Question: Can a knowledgeable person here suggest which codebase is the best to start experimenting with, to build an application that converts a 2D photo sequence into a dimensionally accurate 3D model?

Sure! My lab focuses on SLAM and 3D reconstruction, especially for robotic applications. We've developed a BSD-licensed C++ (w/ MATLAB wrapper) library with specific applications towards 3D reconstruction problems such as SLAM and structure from motion. It's called GTSAM [1]

We actively maintain and release new features as they are published. While we don't provide a full out of the box pipeline (yet!), there are plenty of examples and documentation which walk you though the math, implementation, and other issues. If you want to read about the graphical models underlying GTSAM, see [2]

Utilizing OpenCV for feature detection and association is pretty much all you really need to add to a program in order to recreate Photosynth using gtsam. I'd also you recommend KAZE features from a former post-doc out of our lab, it's state of the art and recently added OpenCV wrappers[3]. However, it's also trivial to integrate other sensors such as IMUs, GPS, lasers, etc. for full navigation problems.

If you wish to know more about the actual subject, I definitely recommend Hartley and Zisserman's Multiview Geometery Book[4]

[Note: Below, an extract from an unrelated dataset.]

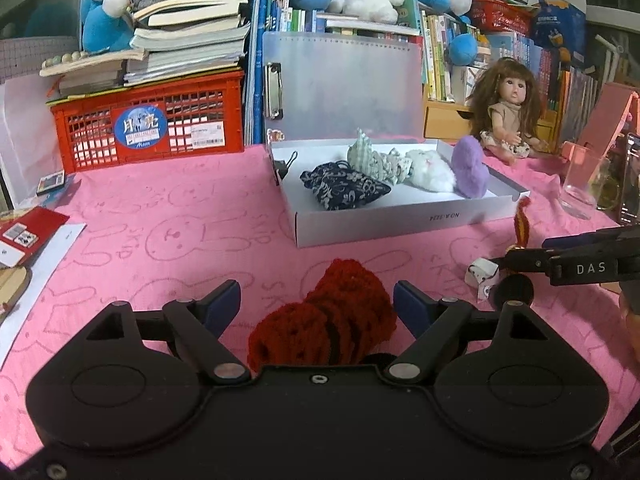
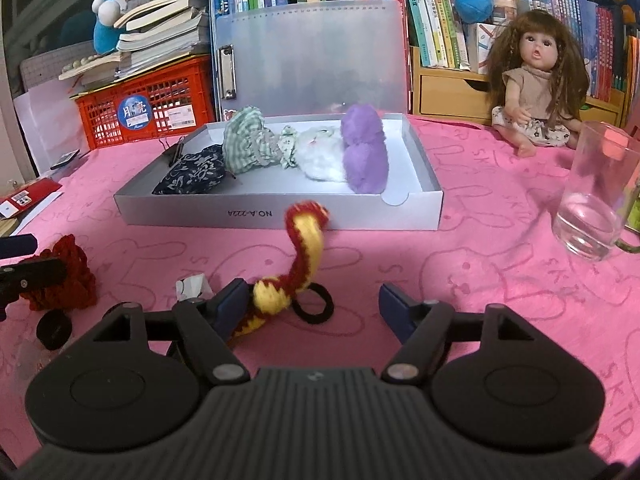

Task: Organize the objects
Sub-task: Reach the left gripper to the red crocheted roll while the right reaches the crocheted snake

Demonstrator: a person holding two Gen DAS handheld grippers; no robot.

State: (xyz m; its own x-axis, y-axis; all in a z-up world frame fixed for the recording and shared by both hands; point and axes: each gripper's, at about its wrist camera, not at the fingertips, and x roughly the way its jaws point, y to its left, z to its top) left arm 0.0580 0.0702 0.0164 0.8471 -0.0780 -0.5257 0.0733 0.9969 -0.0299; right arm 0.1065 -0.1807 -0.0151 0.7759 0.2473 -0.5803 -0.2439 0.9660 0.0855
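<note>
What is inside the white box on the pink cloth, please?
Inside the white box: dark floral pouch, green checked pouch, white plush, purple plush. Whatever lies beneath them is hidden.

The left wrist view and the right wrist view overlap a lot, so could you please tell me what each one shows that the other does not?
Only the left wrist view shows the left gripper open around the red knitted piece. Only the right wrist view shows the right gripper open, the black hair tie and the whole red-and-yellow knitted piece. Both show the white box, the doll and the glass.

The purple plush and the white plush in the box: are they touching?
Touching. In the right wrist view the purple plush presses against the white plush, no gap.
</note>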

[1] https://borg.cc.gatech.edu/borg/

[2] http://www.cc.gatech.edu/~dellaert/pub/Dellaert06ijrr.pdf

[3] https://github.com/pablofdezalc/akaze

[4] http://www.robots.ox.ac.uk/~vgg/hzbook/index.html

do you think it would be possible and/or worth it to reconstruct a automotive road course? this is something i've always wanted to do. there's a ton of video online (though usually shot from inside the car.)

the one i spend the most time at is pretty flat, though. i suspect the green hills are hard to get a match on? here is an example: http://www.youtube.com/watch?v=EyZcERAlBeE

I often go on rides around mountainous areas on my motorbike with a video camera attached to my helmet (some videos here http://www.youtube.com/user/slashtomeu/videos ). Since I carry a GPS as well, I've always wondered if I could reconstruct a 3D model of the landscape I ride around in.

You need to come & talk with openstreetmap people more.

Although I don't have first hand experience with the code, a former labmate of mine (I'm at the Univ. of Washington, and he's now at Google) is one of the leading experts on this area of research, and his VisualSFM [1] tool is, I think, the best and easiest-to-use available online.

Briefly, there are three main steps required to go from images to a 3d viewer like PhotoSynth:

1. Figure out where each image was shot from (the "camera pose") and get a sparse set of 3d points from the scene. These two are estimated simultaneously using bundle adjustment [2].

2. Go from a sparse set of 3d points to a dense 3d model. This is done using a technique called Multiple View Stereo (MVS), of which the leading (open) implementations are PMVS/CMVS [3,4].

3. Build an image-based rendering system that intelligently blends between the 3d models and images to minimize artifacts.

The VisualSFM software will do steps 1 and 2. Step 3 is still quite a challenging problem, but depending on what you're doing, you could use standard 3d modeling environments to look at your data.

[1] http://ccwu.me/vsfm/

[2] http://en.wikipedia.org/wiki/Bundle_adjustment

[3] http://www.di.ens.fr/pmvs/

[4] http://www.di.ens.fr/cmvs/

A good place to start is the Photogammmetry forum, there you find info about photosync, bundler, PMS, etc:


Glad to see they're still working on this. I remember seeing a demo of this some years back and being really impressed.

A nice reminder that Microsoft really does have some great engineering talent and they can break new ground.

> Microsoft really does have some great engineering talent

Not to dispute this--they certainly do.

But sadly for Microsoft, Blaise Agüera y Arcas (one of the creators of the original Photosynth) just left MS for Google in December.


Microsoft is always doing incredible research, just depressing that it's rarely converted into a compelling consumer product.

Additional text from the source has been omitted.